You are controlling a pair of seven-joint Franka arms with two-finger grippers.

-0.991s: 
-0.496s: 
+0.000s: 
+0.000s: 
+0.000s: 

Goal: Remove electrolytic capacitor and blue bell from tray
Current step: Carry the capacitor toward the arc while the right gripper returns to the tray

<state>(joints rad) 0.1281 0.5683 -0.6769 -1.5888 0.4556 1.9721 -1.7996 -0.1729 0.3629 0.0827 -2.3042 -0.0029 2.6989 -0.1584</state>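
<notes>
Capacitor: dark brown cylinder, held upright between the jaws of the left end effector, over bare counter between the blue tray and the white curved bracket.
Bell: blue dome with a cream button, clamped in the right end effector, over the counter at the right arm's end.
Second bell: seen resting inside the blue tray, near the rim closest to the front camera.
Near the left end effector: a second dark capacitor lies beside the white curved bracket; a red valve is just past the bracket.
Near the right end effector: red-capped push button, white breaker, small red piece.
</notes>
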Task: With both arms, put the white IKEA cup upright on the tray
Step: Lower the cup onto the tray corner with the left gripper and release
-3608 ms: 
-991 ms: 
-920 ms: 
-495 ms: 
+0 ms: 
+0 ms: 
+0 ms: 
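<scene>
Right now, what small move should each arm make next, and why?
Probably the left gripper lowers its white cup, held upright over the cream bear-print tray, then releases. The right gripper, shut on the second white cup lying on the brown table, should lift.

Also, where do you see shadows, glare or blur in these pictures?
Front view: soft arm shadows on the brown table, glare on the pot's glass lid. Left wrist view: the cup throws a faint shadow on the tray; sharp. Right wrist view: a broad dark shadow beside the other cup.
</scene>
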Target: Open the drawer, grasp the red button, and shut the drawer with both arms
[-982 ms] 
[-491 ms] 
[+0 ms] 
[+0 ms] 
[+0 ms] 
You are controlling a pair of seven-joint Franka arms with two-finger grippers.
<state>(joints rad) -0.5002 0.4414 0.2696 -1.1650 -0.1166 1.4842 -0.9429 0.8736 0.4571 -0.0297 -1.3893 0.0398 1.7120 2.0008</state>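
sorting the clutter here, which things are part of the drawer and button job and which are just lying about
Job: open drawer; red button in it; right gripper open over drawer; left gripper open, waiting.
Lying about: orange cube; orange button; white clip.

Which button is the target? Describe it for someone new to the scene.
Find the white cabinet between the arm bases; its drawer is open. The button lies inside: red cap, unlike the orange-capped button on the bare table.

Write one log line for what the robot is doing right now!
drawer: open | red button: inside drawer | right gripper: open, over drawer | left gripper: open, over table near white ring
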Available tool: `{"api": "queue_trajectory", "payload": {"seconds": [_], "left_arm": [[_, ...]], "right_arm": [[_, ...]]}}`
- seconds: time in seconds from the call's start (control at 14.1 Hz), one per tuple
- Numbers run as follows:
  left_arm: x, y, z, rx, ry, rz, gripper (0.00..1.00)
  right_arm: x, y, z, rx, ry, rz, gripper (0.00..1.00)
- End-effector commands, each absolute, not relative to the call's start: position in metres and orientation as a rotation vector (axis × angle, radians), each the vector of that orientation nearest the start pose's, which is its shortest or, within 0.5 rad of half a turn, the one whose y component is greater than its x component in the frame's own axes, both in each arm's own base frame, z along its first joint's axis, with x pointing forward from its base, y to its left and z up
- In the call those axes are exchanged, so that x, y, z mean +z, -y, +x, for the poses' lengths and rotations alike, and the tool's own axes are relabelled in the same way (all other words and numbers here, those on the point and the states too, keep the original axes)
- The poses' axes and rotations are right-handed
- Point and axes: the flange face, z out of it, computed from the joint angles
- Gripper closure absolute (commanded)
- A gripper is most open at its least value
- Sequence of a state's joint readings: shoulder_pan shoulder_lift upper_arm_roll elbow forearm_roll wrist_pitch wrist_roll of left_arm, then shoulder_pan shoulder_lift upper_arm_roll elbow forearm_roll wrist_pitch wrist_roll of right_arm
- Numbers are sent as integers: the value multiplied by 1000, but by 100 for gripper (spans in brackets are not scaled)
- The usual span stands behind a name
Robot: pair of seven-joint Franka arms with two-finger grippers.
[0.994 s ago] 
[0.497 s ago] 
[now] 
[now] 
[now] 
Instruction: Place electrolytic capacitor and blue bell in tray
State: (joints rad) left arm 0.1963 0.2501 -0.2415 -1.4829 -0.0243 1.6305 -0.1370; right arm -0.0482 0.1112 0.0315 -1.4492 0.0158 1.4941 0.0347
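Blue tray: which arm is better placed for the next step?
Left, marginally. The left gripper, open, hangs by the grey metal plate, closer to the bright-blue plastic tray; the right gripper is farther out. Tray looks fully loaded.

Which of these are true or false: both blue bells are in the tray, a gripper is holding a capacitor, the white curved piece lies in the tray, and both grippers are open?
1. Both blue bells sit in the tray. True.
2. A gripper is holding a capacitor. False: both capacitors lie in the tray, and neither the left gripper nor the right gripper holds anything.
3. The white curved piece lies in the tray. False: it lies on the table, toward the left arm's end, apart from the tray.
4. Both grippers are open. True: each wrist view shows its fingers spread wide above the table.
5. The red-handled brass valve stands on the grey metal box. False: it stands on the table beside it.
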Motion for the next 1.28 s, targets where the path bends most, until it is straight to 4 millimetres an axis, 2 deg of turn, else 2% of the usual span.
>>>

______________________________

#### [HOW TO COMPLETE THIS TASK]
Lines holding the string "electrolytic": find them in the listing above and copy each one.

#### [EXERCISE ANSWER]
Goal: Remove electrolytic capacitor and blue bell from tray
Instruction: Place electrolytic capacitor and blue bell in tray

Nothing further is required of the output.